◆ REQUIRED WORK
Your response must be made up of each line in the data below that contains the string "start".

◆ RECORDED DATA
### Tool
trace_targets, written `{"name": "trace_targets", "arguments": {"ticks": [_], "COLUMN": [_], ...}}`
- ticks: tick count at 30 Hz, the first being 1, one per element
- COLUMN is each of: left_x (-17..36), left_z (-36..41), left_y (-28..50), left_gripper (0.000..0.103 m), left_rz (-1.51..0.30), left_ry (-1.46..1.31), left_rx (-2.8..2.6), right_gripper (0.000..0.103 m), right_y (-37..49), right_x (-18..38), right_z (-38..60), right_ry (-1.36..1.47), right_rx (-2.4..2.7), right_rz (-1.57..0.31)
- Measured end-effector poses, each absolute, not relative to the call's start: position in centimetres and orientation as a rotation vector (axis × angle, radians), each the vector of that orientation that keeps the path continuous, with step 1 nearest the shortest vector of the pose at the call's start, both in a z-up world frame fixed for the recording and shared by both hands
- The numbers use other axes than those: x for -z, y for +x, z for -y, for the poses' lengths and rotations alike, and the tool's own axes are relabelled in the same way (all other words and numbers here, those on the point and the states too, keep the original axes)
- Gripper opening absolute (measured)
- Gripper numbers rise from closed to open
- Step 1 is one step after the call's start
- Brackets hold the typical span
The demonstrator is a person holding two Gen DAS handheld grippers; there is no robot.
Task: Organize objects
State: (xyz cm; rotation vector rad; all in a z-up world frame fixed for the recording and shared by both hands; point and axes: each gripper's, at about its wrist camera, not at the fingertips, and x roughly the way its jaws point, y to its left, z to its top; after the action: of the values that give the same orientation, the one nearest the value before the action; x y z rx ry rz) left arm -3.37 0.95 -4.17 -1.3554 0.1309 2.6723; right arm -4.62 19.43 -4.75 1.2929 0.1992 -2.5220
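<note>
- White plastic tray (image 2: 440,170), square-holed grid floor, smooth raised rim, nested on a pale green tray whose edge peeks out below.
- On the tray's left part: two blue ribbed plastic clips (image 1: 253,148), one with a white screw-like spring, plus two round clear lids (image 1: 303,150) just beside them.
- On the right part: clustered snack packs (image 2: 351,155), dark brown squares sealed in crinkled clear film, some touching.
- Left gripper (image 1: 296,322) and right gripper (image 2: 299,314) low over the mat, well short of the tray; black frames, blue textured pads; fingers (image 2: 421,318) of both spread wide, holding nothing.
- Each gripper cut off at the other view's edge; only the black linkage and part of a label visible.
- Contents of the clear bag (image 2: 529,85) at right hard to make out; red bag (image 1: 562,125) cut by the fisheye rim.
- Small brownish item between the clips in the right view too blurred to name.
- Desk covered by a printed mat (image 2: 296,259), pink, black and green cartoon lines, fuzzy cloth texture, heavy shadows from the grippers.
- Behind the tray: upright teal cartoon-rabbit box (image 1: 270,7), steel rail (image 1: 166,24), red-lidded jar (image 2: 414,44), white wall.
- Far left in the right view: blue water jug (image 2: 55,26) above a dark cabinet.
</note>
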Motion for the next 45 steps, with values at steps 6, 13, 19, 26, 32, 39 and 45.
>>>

◆ TASK OUTPUT
- Measured end-effector poses, each absolute, not relative to the call's start: position in centimetres and orientation as a rotation vector (axis × angle, radians), each the vector of that orientation that keeps the path continuous, with step 1 nearest the shortest vector of the pose at the call's start, both in a z-up world frame fixed for the recording and shared by both hands
- Step 1 is one step after the call's start

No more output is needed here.